# Sores & scabs on feet & legs?



## HoosierShadow (Apr 20, 2010)

I noticed Star had a raw looking spot on her front foot near the middle of her toes.
I picked her foot up and noticed sores, and felt sores and scabs. She has them on all 4 feet going up to her knees! 
I didn't check Junior her 2 1/2 week old adopted baby, but I'm worried he has them too.

Think it could be mites? or something else?
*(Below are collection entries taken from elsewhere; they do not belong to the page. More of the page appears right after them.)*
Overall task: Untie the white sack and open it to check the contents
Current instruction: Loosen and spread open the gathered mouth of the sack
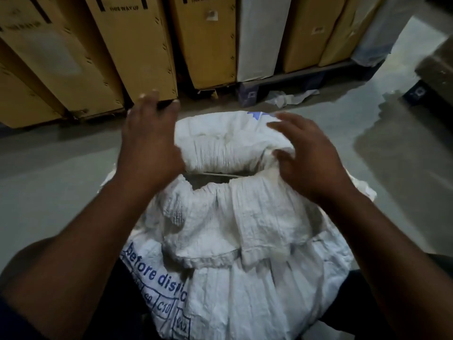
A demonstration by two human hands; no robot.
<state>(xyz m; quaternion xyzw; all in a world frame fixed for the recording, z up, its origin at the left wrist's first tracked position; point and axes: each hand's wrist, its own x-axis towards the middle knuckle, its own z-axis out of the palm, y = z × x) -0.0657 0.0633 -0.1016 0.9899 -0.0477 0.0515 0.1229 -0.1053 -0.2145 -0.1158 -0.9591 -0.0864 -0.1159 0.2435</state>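
Observation:
A white woven sack (245, 217) with blue print stands on the floor right below me. Its crumpled mouth is parted, with a dark gap (215, 176) in the middle; what is inside is too dark to make out. My left hand (149, 141) hovers over the left side of the mouth with its fingers spread, blurred, holding nothing. My right hand (308, 155) is over the right side of the mouth, fingers apart and curled toward the gathered far lip; I see no grip on the fabric.
Tall brown cardboard boxes (132, 45) and a white one (259, 38) stand on a pallet (282, 81) just behind the sack. Crumpled paper scraps (286, 98) lie on the grey floor. A dark box (434, 69) sits at the right edge.

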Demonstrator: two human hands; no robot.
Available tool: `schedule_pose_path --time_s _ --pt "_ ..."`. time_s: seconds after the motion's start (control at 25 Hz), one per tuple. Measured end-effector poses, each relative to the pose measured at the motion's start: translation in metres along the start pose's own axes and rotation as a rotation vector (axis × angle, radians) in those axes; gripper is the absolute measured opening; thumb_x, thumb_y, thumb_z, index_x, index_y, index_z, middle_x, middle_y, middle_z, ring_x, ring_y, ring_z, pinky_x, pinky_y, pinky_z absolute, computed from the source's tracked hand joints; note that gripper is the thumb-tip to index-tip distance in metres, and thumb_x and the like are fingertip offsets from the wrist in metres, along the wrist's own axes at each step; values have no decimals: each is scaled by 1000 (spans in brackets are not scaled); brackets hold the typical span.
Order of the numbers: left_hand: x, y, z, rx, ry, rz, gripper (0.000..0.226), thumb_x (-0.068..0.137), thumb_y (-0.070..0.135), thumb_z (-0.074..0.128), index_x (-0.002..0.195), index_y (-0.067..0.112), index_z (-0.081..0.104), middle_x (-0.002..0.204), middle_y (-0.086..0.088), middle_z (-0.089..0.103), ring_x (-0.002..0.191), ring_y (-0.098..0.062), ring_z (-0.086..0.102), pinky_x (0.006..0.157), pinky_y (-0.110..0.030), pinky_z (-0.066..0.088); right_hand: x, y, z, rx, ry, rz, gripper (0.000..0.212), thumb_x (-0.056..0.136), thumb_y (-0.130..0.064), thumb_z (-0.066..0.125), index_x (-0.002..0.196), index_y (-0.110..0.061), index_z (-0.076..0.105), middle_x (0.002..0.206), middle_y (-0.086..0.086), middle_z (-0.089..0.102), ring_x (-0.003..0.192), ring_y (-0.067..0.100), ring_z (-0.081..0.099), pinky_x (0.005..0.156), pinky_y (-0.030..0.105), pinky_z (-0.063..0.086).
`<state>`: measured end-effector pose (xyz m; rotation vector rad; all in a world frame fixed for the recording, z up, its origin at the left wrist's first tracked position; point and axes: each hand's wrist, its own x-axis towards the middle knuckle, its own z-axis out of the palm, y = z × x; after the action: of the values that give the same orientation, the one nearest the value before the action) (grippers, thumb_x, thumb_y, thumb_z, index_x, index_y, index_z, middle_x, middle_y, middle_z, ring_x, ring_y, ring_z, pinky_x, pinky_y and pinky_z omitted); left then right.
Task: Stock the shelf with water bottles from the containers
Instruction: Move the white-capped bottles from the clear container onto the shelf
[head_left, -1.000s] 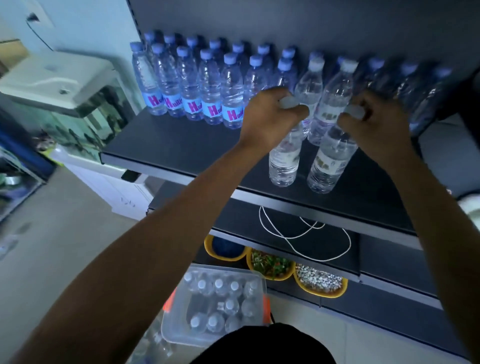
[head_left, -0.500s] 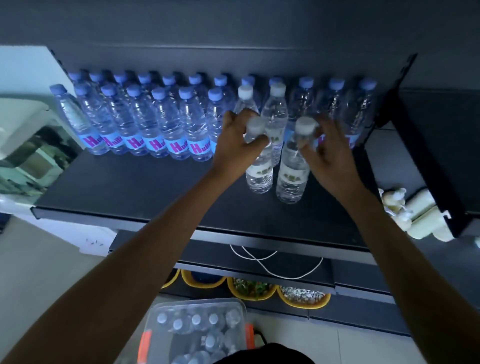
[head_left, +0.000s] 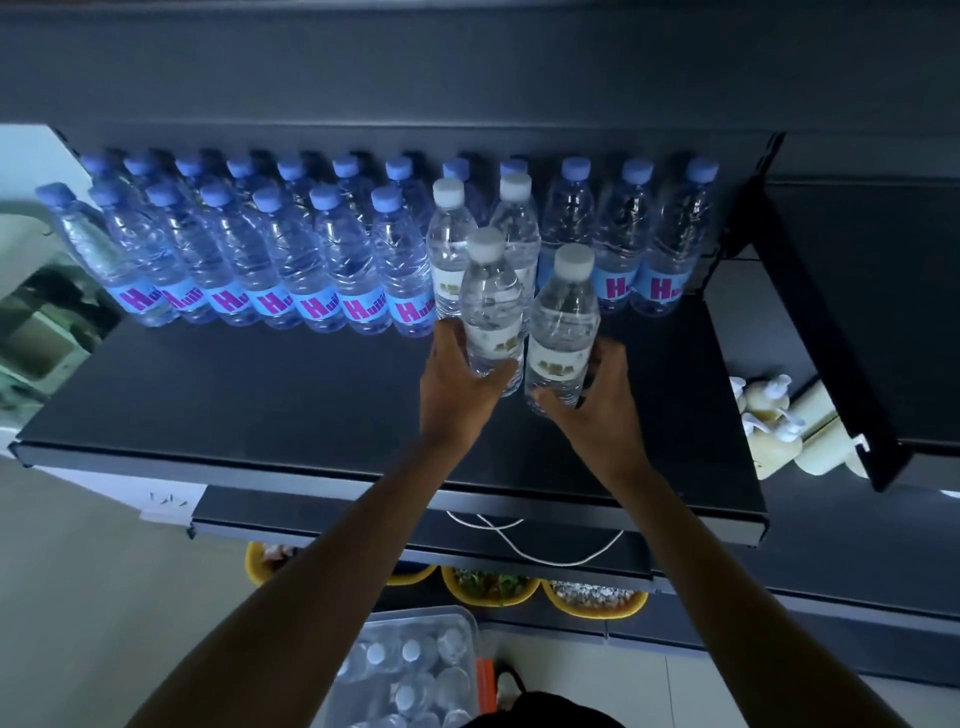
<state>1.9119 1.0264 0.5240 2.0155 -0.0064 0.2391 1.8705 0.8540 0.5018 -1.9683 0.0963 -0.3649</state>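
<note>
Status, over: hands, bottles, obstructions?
Left hand grips left white-capped bottle, right hand grips right white-capped bottle. Both upright on shelf. Two more white-capped bottles directly behind.

The left hand (head_left: 457, 387) hides the low part of the left white-cap bottle (head_left: 491, 301). The right hand (head_left: 602, 405) hides the low part of the right white-cap bottle (head_left: 563, 322). Their labels are too small to read. The back row of blue-cap bottles (head_left: 345, 169) shows mostly caps. The clear box (head_left: 415, 670) is cut off by the bottom edge.

Clear white-capped left bottle (head_left: 491, 306) and right bottle (head_left: 563, 325) — upright, side by side — on dark shelf (head_left: 260, 400)
</note>
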Motion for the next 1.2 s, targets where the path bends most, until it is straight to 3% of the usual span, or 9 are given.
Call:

Any ideas what we should try first? Poor girl!


----------



## bayouboergoats (Dec 30, 2012)

I really don't know but I had a doe who stood in an ant bed once and she had ant bites that were pretty bad(fire ants) they got a little scabby looking


----------



## nancy d (Oct 5, 2007)

Are they waxy scabs & in her heels too?
Treat with Ivermectin cattle pour on topically to affected areas every 21 days till clear.


----------



## 20kidsonhill (Feb 28, 2011)

Leg mites,We treat with injectable ivermectin every 11 to 14 days, We used 3 cc's per 100lbs.


----------



## HoosierShadow (Apr 20, 2010)

Thanks guys, they are everywhere going up to her knees/hocks. I noticed she has been itching her feet lately, and pulled some hair out on the front foot where I noticed it was raw. I'd get pictures but you can't tell just by looking at her that anything is wrong until you get real close, and then put your hands on her.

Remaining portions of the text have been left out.